Directions for this task:
Give back exactly the stretch of data below from the line holding "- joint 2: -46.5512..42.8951" through the line holding "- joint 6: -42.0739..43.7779", both ends included, and leave the remaining lines out.

Given data:
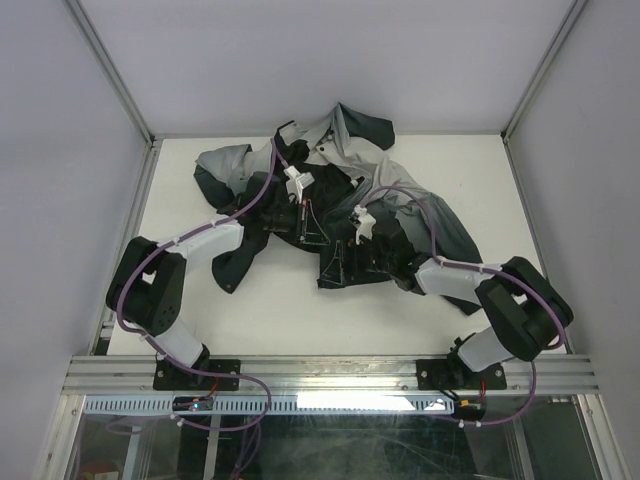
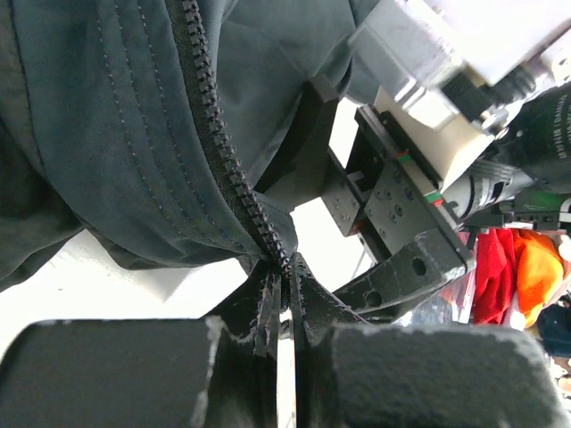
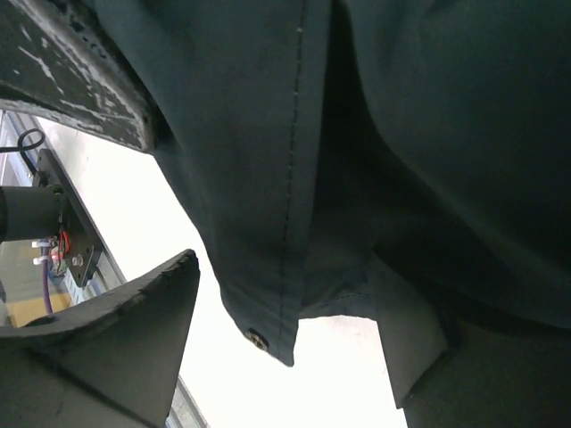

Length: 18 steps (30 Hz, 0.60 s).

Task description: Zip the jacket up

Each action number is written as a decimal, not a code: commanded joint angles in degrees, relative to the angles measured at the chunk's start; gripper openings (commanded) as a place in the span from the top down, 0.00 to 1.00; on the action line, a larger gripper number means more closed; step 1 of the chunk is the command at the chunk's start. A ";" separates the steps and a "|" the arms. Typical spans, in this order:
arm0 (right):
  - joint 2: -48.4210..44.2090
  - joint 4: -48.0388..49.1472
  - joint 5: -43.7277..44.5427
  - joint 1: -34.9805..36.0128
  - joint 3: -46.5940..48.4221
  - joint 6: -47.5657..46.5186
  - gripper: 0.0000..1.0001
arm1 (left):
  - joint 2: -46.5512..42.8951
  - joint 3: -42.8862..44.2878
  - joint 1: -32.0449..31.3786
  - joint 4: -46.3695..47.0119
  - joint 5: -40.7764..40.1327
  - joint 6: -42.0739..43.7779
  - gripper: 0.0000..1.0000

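Pinching the zipper [image 2: 219, 143] thinly, the left claw [image 2: 284, 339] may slip if the spread right claw [image 3: 285, 303] tugs the jacket [image 1: 345, 135].

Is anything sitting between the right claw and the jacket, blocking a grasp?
Nothing visible does. The hem of the jacket hangs directly between the fingers of the open right claw, with no other object in between. The left claw is shut on the lower end of the zipper.

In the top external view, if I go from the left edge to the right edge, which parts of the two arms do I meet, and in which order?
left arm's elbow → left gripper → right gripper → right arm's elbow. The jacket spreads under both grippers, so it is left out.
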 commanded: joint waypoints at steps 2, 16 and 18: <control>1.91 9.50 -3.94 1.87 0.77 -0.34 0.27 | -4.40 1.13 0.15 4.29 2.37 -1.50 1.00; 0.55 9.66 -7.99 2.10 1.49 0.45 0.47 | -5.59 3.41 0.16 -2.28 -4.65 4.47 1.00; -0.22 8.20 -7.87 2.14 2.00 -0.13 0.44 | -5.77 3.92 0.17 -3.57 -5.61 5.48 1.00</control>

Task result:
  - joint 2: -46.5512..42.8951
  - joint 3: -42.8862..44.2878
  - joint 1: -32.0449..31.3786
  - joint 4: -46.3695..47.0119
  - joint 5: -40.7764..40.1327
  - joint 6: -42.0739..43.7779

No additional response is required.